Such Indemnified Holder shall have the right to employ separate counsel in
any such action and to participate in the defense thereof, but the fees and
expenses of such separate counsel shall be the expense of such Indemnified
Holder unless (i) the Company has agreed to pay such fees and expenses, (ii) the
Company shall have failed to diligently defend such action or proceeding or has
failed to employ counsel reasonably satisfactory to such Indemnified Holder in
any such action or proceeding or (iii) the named parties to any such action or
proceeding (including any impleaded parties) include both such Indemnified
Holder and the Company, and such Indemnified Holder shall have been advised by
counsel that there may be one or more legal defenses available to such
Indemnified Holder that are different from or additional to those available to
the Company.
If such Indemnified Holder notifies the Company in writing that it elects
to employ separate counsel at the expense of the Company as permitted by the
provisions of the preceding paragraph, the Company shall not have the right to
assume the defense of such action or proceeding on behalf of such Indemnified
Holder.

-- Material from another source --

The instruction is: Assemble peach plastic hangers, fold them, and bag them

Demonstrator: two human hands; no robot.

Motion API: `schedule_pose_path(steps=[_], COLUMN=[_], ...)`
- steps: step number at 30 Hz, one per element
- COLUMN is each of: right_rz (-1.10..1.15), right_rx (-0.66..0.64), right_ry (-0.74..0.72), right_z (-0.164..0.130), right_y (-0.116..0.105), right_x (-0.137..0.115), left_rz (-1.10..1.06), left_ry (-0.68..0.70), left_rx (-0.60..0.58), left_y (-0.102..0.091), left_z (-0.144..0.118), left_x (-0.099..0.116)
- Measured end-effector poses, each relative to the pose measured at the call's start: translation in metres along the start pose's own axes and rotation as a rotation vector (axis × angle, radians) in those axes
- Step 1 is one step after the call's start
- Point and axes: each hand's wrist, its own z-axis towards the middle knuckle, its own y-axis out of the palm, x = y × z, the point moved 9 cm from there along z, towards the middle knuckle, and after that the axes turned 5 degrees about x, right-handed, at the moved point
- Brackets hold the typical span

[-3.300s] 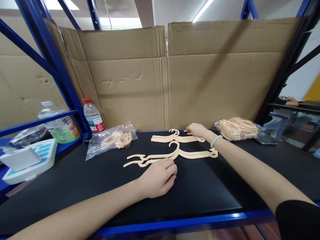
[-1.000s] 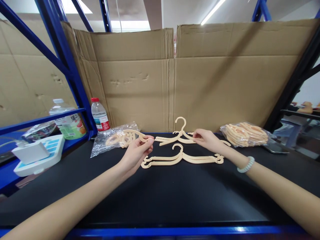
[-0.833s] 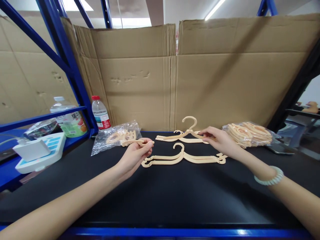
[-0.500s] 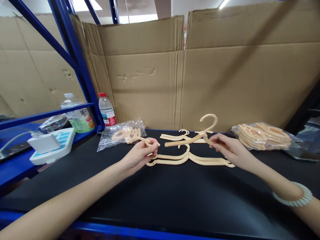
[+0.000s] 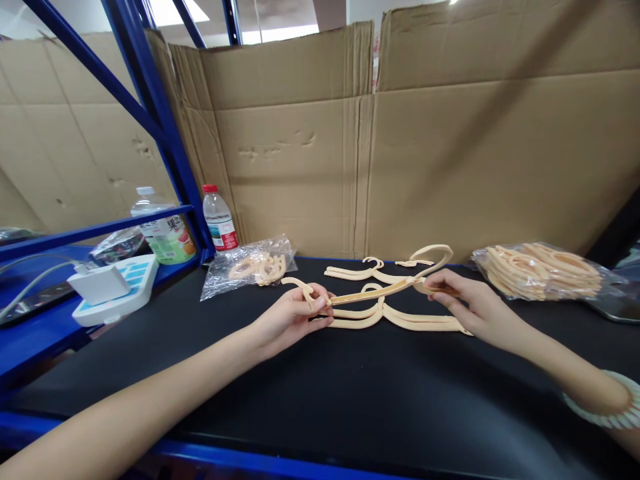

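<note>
- You work at a black table top (image 5: 350,400) with a blue front edge. Tall brown cardboard (image 5: 450,153) stands behind it, and blue shelf posts (image 5: 165,133) rise on the left.
- Your left hand (image 5: 290,319) pinches a small cream arm piece (image 5: 300,287) just above the table.
- Your right hand (image 5: 470,307) is closed on a cream hanger (image 5: 395,287), held tilted above the table. Its long arm reaches to your left fingers.
- More hangers lie flat on the table: one (image 5: 410,321) under your hands, one (image 5: 360,272) behind.
- A clear bag of parts (image 5: 250,269) sits at the left, a fuller bag (image 5: 540,273) at the right.
- A water bottle (image 5: 219,219) stands by the post.
- The white box (image 5: 115,287) on the left shelf is hard to make out.
- Your right wrist, with its bead band (image 5: 605,413), is cut off at the edge.
</note>
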Motion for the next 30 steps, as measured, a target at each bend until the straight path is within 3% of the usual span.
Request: schedule_pose_path(steps=[12,30], right_rz=[-0.041,-0.111], right_rx=[0.027,0.099], right_ry=[-0.057,-0.107], right_z=[-0.001,-0.007], right_y=[0.000,0.003], right_x=[-0.009,-0.028], left_rz=[-0.069,-0.016], left_ry=[-0.036,0.031], left_rx=[-0.006,0.171], left_y=[0.003,-0.011], left_z=[-0.002,-0.004], left_x=[-0.005,0.000])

The foregoing notwithstanding, the Company shall not be liable for the
reasonable fees and expenses of more than one separate firm of attorneys at any
time for such Indemnified Holder and any other Indemnified Holders (which firm
shall be designated in writing by such Indemnified Holders) in connection with
any one such action or proceeding or separate but substantially similar or
related actions or proceedings in the same jurisdiction arising out of the same
general allegations or circumstances.
The Company shall not be liable for any settlement of any such action or
proceeding effected without its written consent, which shall not be unreasonably
withheld or delayed, but if settled with its written consent, or if there be a
final judgment for the plaintiff in any such action or proceeding, the Company
agrees to indemnify and hold harmless such Indemnified Holders from and against
any loss or liability by reason of such settlement or judgment.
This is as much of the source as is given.